## WORK TO COMPLETE
Retype the whole listing below exactly, keeping every picture out of it.

━━━━━━━━━━━━━━━━

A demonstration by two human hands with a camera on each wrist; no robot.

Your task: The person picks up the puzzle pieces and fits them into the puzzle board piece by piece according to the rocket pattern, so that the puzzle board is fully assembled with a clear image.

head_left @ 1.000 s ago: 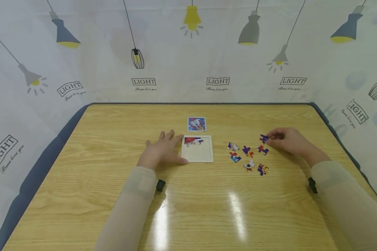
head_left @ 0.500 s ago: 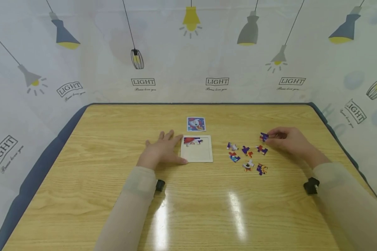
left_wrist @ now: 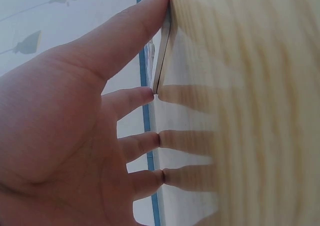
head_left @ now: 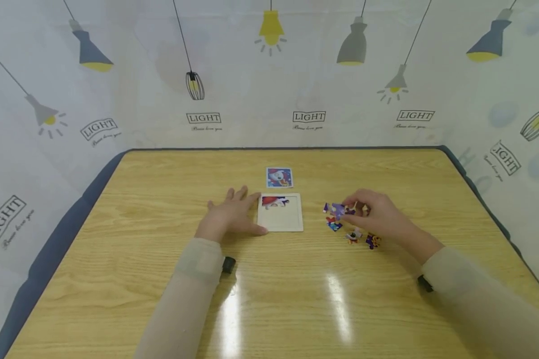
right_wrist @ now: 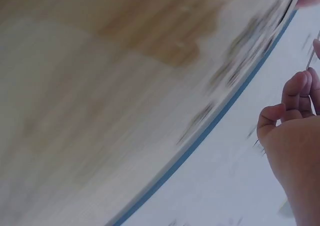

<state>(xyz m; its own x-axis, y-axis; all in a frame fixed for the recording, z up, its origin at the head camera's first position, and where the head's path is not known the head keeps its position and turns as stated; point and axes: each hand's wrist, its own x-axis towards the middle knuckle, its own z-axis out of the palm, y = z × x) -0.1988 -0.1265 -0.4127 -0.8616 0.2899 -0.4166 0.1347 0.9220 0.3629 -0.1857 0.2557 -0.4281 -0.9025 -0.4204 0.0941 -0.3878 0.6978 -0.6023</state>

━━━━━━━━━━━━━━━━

## ANSWER TO THE PROBLEM
A demonstration by two human hands with a camera on each wrist; no robot.

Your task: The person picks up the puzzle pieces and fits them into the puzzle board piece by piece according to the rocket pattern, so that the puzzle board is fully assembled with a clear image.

head_left @ 1.000 s ago: 
head_left @ 0.500 s ago: 
left_wrist @ now: 
head_left @ now: 
right_wrist @ now: 

<state>(xyz m; its own x-axis, y-axis; all in a frame fixed for the recording, z up, its origin at the head camera's first position, and where the head's path is not known the head keeps its position and turns as stated; point and axes: each hand's wrist, its own x-axis towards the middle knuckle, its own z-axis out of the palm, y = z × x) -0.1988 -0.1265 -0.4127 -0.8616 0.2899 -0.4166 0.1347 0.9220 0.3629 -0.1857 0.2557 -0.4281 -0.9025 -0.4204 0.0941 -0.3878 0.6978 -0.6023</state>

The exercise is finished.